• **Instructions for the task**: Give back an exact copy of the lines from the start of the material through the line bearing "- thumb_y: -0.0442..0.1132". Include both ends and nothing else.

• **Data below**:
==========

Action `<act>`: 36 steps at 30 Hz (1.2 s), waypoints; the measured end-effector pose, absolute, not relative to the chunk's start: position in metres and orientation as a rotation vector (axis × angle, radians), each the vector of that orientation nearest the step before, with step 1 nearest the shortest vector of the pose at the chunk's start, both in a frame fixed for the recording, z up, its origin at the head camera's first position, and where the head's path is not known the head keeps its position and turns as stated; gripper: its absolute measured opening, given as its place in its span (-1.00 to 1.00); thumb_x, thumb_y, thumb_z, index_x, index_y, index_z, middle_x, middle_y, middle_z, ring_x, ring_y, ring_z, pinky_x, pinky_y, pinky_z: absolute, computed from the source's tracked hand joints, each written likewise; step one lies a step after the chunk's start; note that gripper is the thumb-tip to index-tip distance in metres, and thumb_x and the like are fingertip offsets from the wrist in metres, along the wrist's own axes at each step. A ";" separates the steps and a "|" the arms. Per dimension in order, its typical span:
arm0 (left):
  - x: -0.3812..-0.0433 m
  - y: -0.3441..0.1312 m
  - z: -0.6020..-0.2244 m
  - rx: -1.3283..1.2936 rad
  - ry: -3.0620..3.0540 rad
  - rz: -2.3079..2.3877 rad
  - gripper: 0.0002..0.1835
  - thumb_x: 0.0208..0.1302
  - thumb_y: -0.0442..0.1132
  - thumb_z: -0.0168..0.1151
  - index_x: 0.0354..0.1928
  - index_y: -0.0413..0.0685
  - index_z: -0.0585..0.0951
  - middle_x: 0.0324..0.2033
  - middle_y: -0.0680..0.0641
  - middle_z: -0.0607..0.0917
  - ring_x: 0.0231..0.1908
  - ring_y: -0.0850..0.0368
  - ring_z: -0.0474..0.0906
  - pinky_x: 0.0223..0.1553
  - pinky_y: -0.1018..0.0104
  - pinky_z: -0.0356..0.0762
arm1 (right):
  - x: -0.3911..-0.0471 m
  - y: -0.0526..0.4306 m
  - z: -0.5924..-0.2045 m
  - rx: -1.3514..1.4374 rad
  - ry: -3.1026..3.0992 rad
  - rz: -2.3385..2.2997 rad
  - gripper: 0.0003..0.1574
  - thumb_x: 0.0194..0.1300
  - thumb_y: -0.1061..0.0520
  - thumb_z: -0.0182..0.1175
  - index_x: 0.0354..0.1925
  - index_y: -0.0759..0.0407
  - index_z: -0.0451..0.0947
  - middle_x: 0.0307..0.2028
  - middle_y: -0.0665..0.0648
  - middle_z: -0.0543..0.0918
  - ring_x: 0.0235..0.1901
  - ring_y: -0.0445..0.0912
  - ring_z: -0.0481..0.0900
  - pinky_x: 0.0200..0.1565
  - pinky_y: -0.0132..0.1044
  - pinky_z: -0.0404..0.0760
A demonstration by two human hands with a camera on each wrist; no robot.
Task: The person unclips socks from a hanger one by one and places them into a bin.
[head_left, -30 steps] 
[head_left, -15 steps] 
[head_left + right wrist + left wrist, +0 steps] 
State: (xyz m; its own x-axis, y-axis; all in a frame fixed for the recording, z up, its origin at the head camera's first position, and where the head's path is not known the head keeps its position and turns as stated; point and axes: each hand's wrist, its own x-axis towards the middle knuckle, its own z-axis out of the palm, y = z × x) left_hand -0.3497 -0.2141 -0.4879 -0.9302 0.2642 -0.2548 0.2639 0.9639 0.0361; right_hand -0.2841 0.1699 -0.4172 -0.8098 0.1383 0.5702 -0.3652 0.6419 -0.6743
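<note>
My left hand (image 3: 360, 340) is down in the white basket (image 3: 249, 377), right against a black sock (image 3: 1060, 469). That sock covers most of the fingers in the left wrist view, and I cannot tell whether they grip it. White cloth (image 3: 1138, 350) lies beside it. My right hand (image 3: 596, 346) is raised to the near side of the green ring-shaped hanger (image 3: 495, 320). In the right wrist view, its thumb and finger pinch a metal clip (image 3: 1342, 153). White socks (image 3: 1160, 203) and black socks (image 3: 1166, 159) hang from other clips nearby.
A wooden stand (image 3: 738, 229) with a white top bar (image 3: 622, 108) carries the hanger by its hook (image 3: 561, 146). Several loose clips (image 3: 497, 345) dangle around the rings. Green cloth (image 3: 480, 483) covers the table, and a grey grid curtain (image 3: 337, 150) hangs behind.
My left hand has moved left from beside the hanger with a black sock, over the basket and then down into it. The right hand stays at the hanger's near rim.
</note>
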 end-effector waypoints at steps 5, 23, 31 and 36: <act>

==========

• **Reply to the exercise**:
Action `<act>`: 36 steps at 30 Hz (1.2 s), waypoints; the measured end-effector pose, absolute, not relative to the chunk's start: position in metres and orientation as a rotation vector (axis × angle, radians), each the vector of that orientation nearest the step before, with step 1 nearest the shortest vector of the pose at the chunk's start, both in a frame fixed for the recording, z up, its origin at the head camera's first position, and where the head's path is not known the head keeps its position and turns as stated; gripper: its absolute measured opening, given as its place in its span (-1.00 to 1.00); thumb_x, thumb_y, thumb_z, index_x, index_y, index_z, middle_x, middle_y, middle_z, ring_x, ring_y, ring_z, pinky_x, pinky_y, pinky_z: absolute, computed from the source's tracked hand joints, each written likewise; step one lies a step after the chunk's start; note that gripper is the thumb-tip to index-tip distance in metres, and thumb_x and the like are fingertip offsets from the wrist in metres, along the wrist's own axes at each step. A ";" separates the steps and a "|" the arms. Per dimension in order, its typical span:
arm0 (left):
  - x: -0.3812..-0.0433 m
  - y: -0.3441..0.1312 m
  - z: -0.6020..-0.2244 m
  - rx: -1.3283..1.2936 rad
  - ry: -3.0620..3.0540 rad
  - rz: -2.3079..2.3877 rad
  - gripper: 0.0002..0.1835
  - thumb_x: 0.0208..0.1302
  - thumb_y: -0.0442..0.1132

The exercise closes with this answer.